La sequía: Ex nihilo nihil fit
Una mujer vestida de gala aparece en medio de unos médanos y recorre ese mundo circundante sin motivo aparente.
“Hay una que no soy yo y otra que tampoco. Ha muerto una para que viva la otra”. Los versos que abren y cierran La sequía ansían representar poéticamente aquello que las imágenes y sonidos apenas logran transmitir durante el resto del metraje. La película de Martín Jáuregui, rodada en los desérticos parajes de Fiambalá, en la provincia de Corrientes, comienza con el plano de una mujer bajando lenta y trabajosamente un médano. Los naranjas, rojos y ocres, filtrados por la cámara del documentalista Diego Gachassin, serán prácticamente los únicos tonos de la paleta visual, en agudo contraste con el violeta de la vestimenta de la mujer, de nombre Fran (Emilia Attias). Algo no cierra: su vestido largo, los zapatos de taco alto, el peinado cuidado, su aspecto general de revista de moda no parecen coincidir con el entorno, como si hubiera sido teletransportada. Es parte del juego narrativo de la historia que comienza a desarrollarse a partir de ese momento: Fran –una popular actriz de televisión de Buenos Aires, de visita en el norte del país– camina sobre la arena luego de escaparse imprevistamente de una fiesta. Y de su hábitat natural.

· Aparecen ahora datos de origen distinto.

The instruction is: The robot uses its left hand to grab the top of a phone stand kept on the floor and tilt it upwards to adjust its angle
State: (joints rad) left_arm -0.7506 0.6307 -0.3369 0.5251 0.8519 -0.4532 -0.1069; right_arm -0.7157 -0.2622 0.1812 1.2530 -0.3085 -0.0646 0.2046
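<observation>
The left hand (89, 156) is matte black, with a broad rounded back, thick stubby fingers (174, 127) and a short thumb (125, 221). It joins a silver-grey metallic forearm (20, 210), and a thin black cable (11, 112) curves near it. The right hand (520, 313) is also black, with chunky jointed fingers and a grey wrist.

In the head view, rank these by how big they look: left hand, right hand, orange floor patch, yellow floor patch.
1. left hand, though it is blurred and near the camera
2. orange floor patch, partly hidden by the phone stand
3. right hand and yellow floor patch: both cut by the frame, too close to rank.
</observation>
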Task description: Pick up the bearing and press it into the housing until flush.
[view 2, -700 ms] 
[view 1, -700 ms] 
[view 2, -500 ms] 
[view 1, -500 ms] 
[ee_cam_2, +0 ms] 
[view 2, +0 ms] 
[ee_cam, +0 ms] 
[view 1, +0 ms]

Fran no pronuncia palabra durante la primera media hora de relato. Los gritos de una pelea por asuntos profesionales llegan bajo la forma del flashback sonoro, única explicación de la crisis laboral y personal de la misteriosa figura que se pierde en el desierto. Como un fantasma o, mejor aún, un Pepe Grillo gritón, el personaje interpretado por Adriana Salonia, representante y amiga, aparecerá de manera recurrente para ofrecerle consejo a Fran, desde cuestiones contractuales hasta la necesidad de protegerse del sol. “Hay que hidratarse, mamita”. Obsesionada con la repercusión del extraño hecho en las redes sociales, Fran, por vía indirecta, gracias a la voz de esa presencia imposible, dispara hashtags para describir su escape. Las formas pegajosas de los estereotipos (sociales, pero también cinematográficos) hacen su primera aparición para nunca más abandonar la pantalla. Fran/Attias camina y camina y la cámara se embelesa con su belleza y con la posibilidad de hacerle hacer cosas impensadas para una estrella de la tevé: escalar una pequeña montaña de arena, freírse bajo el sol, dormir a la intemperie en el frío de la noche de altura.
No parece haber una evolución real y concreta del personaje a lo largo de las horas de la escapada, a pesar de los efectos especiales (constelaciones en el cielo, una ballena voladora, piedras que comienzan a flotar) que insisten en afirmar lo contrario. El cruce con algunos habitantes del lugar provoca, más allá de las intenciones, algunos chispazos de costumbrismo, un humor aguachento. La catarsis final luego del rescate de una anciana sabia –otro arquetipo, salido del manual de estilo de Leonardo Favio, aunque leído de manera literal y con escaso vuelo– cierra la fábula de la actriz en busca de su esencia con baño bautismal incluido.